– Так-то оно так, – нехотя согласился Кулсубай, – только про царя мне что-то не верится… Я ведь везде побывал, и у наших, и у русских, и мулл видел, и с купцами разговаривал, а про царя никогда ничего плохого не слышал. Наоборот, любят все его, говорят, человек хороший, а про помещиков он небось и знать не знает, какие они над народом дела творят…
Хисматулла покраснел. «Вот те на, – подумал он. – Все ходил мечтал, кто бы что у меня спросил, а как спросили совета, так я и объяснить ничего не могу… Как же это у Михаила получается? Вот стыд, а еще думал, что я умный! Правду Михаил говорит, учиться мне надо, вот ведь все чувствую, а сказать не могу, хоть сквозь землю провались…»
– Я завтра приду, – угрюмо сказал он Кулсубаю, – поговорим еще до вечерней смены, а то времени мало… – и пошел к шахте по сырой вязкой глине. Желтые брызги от его шагов разлетались в разные стороны,
«Чего это он, обиделся, что ли? – недоуменно подумал Кулсубай. – Вроде не говорил я ничего такого…»

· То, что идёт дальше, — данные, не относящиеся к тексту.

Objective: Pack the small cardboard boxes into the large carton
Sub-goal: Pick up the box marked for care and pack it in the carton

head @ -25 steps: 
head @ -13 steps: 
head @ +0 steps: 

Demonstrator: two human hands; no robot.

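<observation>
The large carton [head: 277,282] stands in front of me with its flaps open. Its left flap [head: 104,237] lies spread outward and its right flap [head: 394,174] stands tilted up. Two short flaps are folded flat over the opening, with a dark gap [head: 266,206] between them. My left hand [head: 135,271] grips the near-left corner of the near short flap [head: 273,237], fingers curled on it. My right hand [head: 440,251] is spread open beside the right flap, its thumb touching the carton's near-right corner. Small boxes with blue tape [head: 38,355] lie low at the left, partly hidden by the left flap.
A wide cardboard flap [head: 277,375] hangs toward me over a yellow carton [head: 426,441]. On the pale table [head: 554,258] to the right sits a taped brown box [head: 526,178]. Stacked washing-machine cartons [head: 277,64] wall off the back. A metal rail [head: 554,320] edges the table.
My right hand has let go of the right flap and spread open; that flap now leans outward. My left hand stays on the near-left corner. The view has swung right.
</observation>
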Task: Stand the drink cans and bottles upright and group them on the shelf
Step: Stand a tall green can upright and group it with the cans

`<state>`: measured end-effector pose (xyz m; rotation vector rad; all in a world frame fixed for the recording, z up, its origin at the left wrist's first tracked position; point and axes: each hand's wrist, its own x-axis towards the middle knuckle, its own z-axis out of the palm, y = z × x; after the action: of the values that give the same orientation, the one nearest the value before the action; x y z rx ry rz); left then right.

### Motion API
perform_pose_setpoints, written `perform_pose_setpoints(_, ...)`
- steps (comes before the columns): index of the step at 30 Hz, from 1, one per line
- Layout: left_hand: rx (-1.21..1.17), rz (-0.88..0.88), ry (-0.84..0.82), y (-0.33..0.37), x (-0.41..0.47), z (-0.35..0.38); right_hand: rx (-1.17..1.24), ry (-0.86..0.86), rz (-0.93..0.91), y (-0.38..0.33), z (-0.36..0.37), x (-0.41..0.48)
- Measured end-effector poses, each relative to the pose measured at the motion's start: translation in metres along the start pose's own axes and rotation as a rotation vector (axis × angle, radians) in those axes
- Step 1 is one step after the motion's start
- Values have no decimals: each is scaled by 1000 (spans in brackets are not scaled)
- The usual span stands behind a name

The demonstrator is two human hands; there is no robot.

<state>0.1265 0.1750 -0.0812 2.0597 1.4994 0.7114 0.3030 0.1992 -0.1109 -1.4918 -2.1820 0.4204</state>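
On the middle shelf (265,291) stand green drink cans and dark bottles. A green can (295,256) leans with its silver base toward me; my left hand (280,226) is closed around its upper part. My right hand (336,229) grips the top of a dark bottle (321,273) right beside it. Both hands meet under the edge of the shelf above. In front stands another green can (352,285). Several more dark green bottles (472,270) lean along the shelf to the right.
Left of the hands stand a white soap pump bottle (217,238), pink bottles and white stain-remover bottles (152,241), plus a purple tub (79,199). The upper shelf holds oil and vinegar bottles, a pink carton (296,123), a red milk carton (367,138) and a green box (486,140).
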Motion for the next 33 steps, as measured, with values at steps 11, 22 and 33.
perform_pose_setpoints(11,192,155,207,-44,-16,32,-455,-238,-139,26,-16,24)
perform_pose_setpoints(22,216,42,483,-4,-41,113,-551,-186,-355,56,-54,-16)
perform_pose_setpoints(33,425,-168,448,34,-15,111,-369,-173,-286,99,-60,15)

Не доходя до шахты, Хисматулла повернул с дороги и полез в гору. Он никак не мог избавиться от тягостного ощущения стыда и собственной глупости и ругал себя почем зря. «Оратор чертов, вчера только последнюю букву в алфавите выучил, а туда же!» – говорил он сам себе, яростно меся лаптями глину. Обида его росла все больше, пока он не уселся, чтобы передохнуть, на свежесрубленный пенек, еще заваленный с теневой стороны серым ноздреватым снегом. Внизу, на перекопанном вдоль и поперек поле, один к одному жалостно ютились старые балаганы, крытые дранкой и корой. Казалось, с началом весны они стали линять, как звери, – такой у них был облезлый и ободранный вид. Издалека, рядом с балаганом, видны были кучи глины и мусора, валялись сломанные черенки от лопат, куски мочала, обломки досок, куски железа и разбухшие от воды старые лапти.
Года два назад еще весь этот склон холма был покрыт густым лесом, а теперь лишь редкие березки беспомощно тянули вверх голые веточки среди пней да чахлые одинокие прутики торчали из сугробов, сгибаясь под порывами ветра.
Приглядевшись, Хисматулла заметил, что веточки покрылись тяжелыми почками с влажной и туго натянутой темной кожей, набухли соком. А вон у одного из пней притаился подснежник, один из первых, – нежный, чуть золотистый от солнца, он робко покачивал удивленной красивой головкой, стряхивая то и дело капли березового сока, падающего с макушки пня.
Вдруг внутри у парня что-то дрогнуло, и отчетливо, как никогда раньше, он увидел перед собой мягкие, полураскрытые губы Нафисы, ее раскосые глаза с блестящими каплями слез, нежную, напоминающую лепестки кожу щек… Хисматулла закрыл рукой глаза и, еле удерживаясь от горячих, уже набегающих на глаза слез, вспомнил осеннюю холодную ночь, и белое лицо, вкус меда на губах, и звездную, морозную россыпь в огромном чужом небе.